Police had been in possession of Petitjean’s profession of allegiance to Islamic State, which he posted via Telegram, for four days before the murder in the church, but were unable to identify its author.

In the video, Petitjean exhorted “all Muslim brothers to strike this country [France] and strike the allies of the [anti-Isis] coalition.”

Addressing himself to French president François Hollande and prime minister Manuel Valls, Petitjean said: "We are going to destroy your country and raise our banner."

Petitjean was described by those who knew him in the French alps as "polite" and "serious". According to Le Figaro, he was employed as a baggage handler at Chambéry Airport until April of this year.

A foreign intelligence service brought Petitjean's video to the attention of French authorities. His name had been placed on the "S" (for "security") watchlist for radicalised Muslims in France on June 29th, after he tried to reach Syria but was turned back in Turkey.

Incredibly, police had no photograph of Petitjean, which could have enabled them to connect his name with the Telegram video before Father Jacques was murdered.

Petitjean’s cousin, identified as Farid K (30), was arrested on Sunday night on suspicion of belonging to a terrorist group. “It appears at this stage of the investigations that Farid K had perfect knowledge, if not of the place and precise date, of the imminence of a plan for violent action by his cousin,” said a statement from the prosecutor.
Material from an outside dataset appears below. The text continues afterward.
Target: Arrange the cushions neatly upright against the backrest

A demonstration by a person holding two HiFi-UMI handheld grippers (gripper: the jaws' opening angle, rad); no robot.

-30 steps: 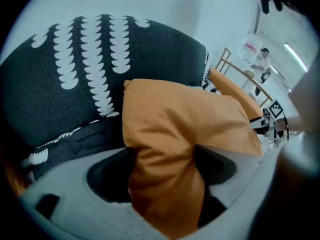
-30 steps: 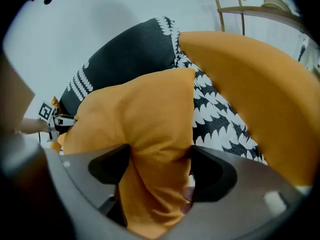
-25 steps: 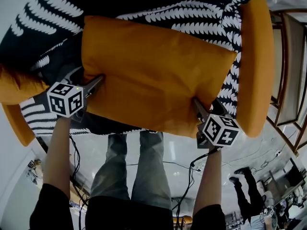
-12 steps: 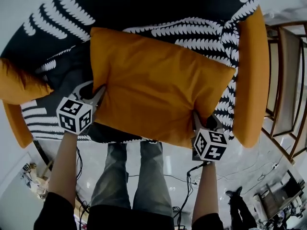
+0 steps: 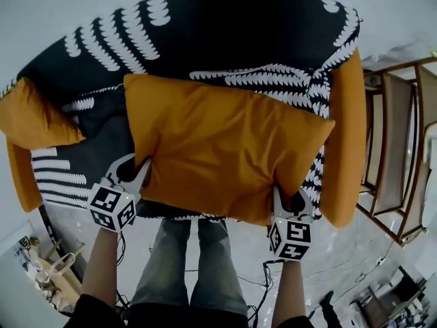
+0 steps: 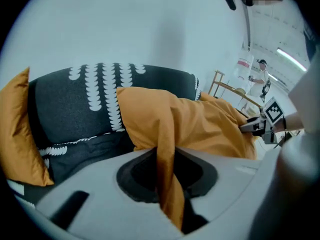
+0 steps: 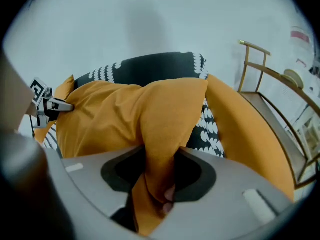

Also charged was 20-year- old Jean-Philippe J, for attempting to reach Syria via Turkey with Petitjean on June 10th.

Smartphone video

Another man, identified as Omar C (19), was arrested on July 24th and charged in a separate investigation on July 29th. Investigators found Petitjean’s profession video on Omar C’s smartphone.

A Syrian refugee who was arrested in the Allier department of central France last Thursday has been released. Police had found a photocopy of his passport in the Kermiche home.

Fr Jacques’s funeral will take place at 2pm today in Rouen Cathedral.

The French Council of the Muslim Faith had called on Muslims to attend Catholic Mass on Sunday, “to express anew to our Christian brothers the solidarity and compassion of the Muslims of France”.

About 100 Muslims out of 2,000 Mass-goers attended to Rouen Cathedral on Sunday. Only a handful of Muslims attended Catholic services elsewhere.

In an open letter published by the Journal du Dimanche, the prime minister, Valls, warned that "if Islam does not help the Republic to fight those who question public liberties, it will be more and more difficult for the Republic to guarantee the freedom to exercise [their] faith.

“There must be a massive, powerful commitment, first of all by Muslims,” Valls wrote. “I call on them to act within their families and within their neighbourhoods.”